The Fashion Walk of Fame in Manhattan’s garment district adorns the sidewalks with gold plates honoring the legacy of American fashion designers like Oscar de la Renta and Calvin Klein. A giant button and needle sculpture stands on West 38th street and Seventh Ave as a symbol of the neighborhood’s main industrial force: fashion.
The garment district has been New York City’s main fashion hub since the early 20th century. But now, a new proposal by Mayor Bill De Blasio and the New York City Economic Development Corporation could threaten its existence.
Last February, De Blasio announced a $135 million investment on a “Made in NY” hub in Sunset Park, Brooklyn, where Bush Terminal would be converted into a space for fashion, food and film production.
The announcement has raised questions for the already established garment industry, who are skeptical the city will attempt to attract higher-paying tenants in Midtown’s underused buildings by creating cheaper space in Brooklyn, which could decentralize the industry as a whole.
“We are the only city in the world that in less than four blocks away you can find everything you need to support the fashion system,” said Samanta Cortes, a board member at Save the Garment Center.
For the past few weeks, Cortes, 44, and Save the Garment Center* have campaigned against a proposal made by the New York City Economic Development Corporation to lift a 1987 zoning law that preserved space for factories in Midtown Manhattan, which was presented at community board meeting last month.
“It’s amazing what they are doing in Sunset Park,” said Cortes. “But if they do it so drastically, it will destroy the garment district.”
The ecosystem of the garment district consists of 419 manufacturing companies, two fashion schools and 7,100 jobs. Big name companies like Carolina Herrera and Calvin Klein hold offices in the neighborhood, as well as famous fabric suppliers like New York Elegant and Mood Fabrics.
The area has remained a center for garment manufacturing thanks to a 1987 zoning law that forced tenants to provide 50 percent of their space to manufacturers. The regulation was put forth as a method to secure jobs and stability for the garment industry amidst a daunting decline in production and employment.
But, the plan failed. The city’s once-thriving garment district has continued to suffer a loss of employment with only 5,000 manufacturing jobs remaining in the neighborhood today, compared to 21,000 city-wide.
City officials have argued that the neighborhood is not just for manufacturing anymore. Instead, the zoning regulation is restricting other types of companies like tech and law firms interested in moving to the area, according to Barbara Blair, president of the Garment District Alliance, a non-profit organization.

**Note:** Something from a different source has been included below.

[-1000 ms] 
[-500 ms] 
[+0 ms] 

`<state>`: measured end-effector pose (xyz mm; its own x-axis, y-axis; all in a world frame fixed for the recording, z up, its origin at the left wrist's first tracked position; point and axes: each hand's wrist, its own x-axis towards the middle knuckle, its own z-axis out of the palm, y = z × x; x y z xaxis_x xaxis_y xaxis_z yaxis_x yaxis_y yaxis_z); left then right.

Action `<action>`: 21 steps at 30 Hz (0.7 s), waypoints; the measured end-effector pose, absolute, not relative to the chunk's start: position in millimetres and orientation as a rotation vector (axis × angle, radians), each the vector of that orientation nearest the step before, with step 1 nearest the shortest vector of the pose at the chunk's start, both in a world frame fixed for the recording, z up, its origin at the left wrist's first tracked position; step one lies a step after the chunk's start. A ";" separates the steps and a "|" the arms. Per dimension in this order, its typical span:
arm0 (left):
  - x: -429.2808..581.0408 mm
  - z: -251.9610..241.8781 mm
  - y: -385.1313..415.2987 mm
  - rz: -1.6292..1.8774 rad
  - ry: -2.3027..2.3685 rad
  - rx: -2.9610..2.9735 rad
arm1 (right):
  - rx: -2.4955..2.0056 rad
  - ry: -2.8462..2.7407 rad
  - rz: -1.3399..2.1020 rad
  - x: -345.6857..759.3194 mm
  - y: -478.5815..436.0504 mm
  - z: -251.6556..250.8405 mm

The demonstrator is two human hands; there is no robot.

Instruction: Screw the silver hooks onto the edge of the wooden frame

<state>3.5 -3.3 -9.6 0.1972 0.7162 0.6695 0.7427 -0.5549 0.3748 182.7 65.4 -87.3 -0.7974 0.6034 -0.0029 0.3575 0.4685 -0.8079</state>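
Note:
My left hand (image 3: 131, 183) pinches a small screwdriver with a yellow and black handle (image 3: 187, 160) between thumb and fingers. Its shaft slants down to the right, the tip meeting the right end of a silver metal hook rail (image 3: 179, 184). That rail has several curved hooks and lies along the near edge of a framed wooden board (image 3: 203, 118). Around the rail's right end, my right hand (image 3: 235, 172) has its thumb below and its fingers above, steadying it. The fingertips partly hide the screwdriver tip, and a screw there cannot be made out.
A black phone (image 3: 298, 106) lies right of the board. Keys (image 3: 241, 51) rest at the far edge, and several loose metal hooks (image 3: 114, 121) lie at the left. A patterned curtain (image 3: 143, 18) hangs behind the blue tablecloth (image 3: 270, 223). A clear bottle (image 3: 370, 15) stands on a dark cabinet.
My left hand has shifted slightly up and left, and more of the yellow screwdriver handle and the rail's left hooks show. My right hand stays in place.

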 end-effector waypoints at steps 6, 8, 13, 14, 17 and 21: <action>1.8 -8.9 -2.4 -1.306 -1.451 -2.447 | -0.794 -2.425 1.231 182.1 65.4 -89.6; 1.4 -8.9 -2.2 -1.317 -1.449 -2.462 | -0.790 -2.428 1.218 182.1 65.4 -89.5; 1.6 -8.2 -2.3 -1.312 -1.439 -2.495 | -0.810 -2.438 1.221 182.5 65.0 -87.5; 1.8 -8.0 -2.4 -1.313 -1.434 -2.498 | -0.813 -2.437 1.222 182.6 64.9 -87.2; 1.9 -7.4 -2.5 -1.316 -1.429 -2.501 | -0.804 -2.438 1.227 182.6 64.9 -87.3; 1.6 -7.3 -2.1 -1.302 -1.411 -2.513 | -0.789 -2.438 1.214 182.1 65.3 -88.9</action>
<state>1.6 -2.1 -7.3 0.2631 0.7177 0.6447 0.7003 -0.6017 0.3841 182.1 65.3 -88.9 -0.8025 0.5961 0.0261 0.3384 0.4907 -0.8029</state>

The garment district has become increasingly unaffordable for many fashion companies, where the average rent is $47.39 per square foot, according to Commercial Real Estate Services (CBRE). Yet, for other industries, like tech, the price seems attractive compared to $69.82 in Midtown and $64 in Midtown South.
Blair, the president of the Garment District Alliance, argues that the fashion industry needs to move forward from the cluster model. She said big name designers like Diane von Fürstenberg and the Council of Fashion Designers of America have already moved out of the neighborhood. Meanwhile, New York Fashion Week left Bryant Park 2009 for Lincoln Center and later the Meatpacking District.
Some have already moved to Sunset Park.
Malia Mills, a fashion designer, moved her company to Sunset Park in 2014, where she now pays half of her previous rent in Midtown’s garment district. Her business has also expanded in the three years since the company’s move. “The space you get here, you’ll never be able to grow that much in Midtown,” said Mills, 50.
Yet, Barbara Blair insists the new proposal is not designed to relocate the fashion industry. “No one is forcing them to move,” she said. “It’s very disappointing how this has been mischaracterized.”
Meanwhile, Samanta Cortes said her skepticism is rooted in her own story. She suffered the consequences of previous zoning laws, which prompted her to close her 10-year-old embroidering company Fashion Design Concepts. She recalled having to fold after her landlord, Ira Fishman, raised her rent “about 35 percent,” which to her company meant a monthly rent of $8,000.
Ryan Charlie, a young fashion designer, stands on a corner of a pattern-making room on West 36th street. His workspace is a tiny area in a small chamber he shares with four other pattern-makers and seamsters surrounded by mountains of fabric and garment samples. But, to Charlie, it’s where fashion should be made.
“The garment district has everything for us,” he said. “Fabric stores and suppliers are here and we need them to survive.”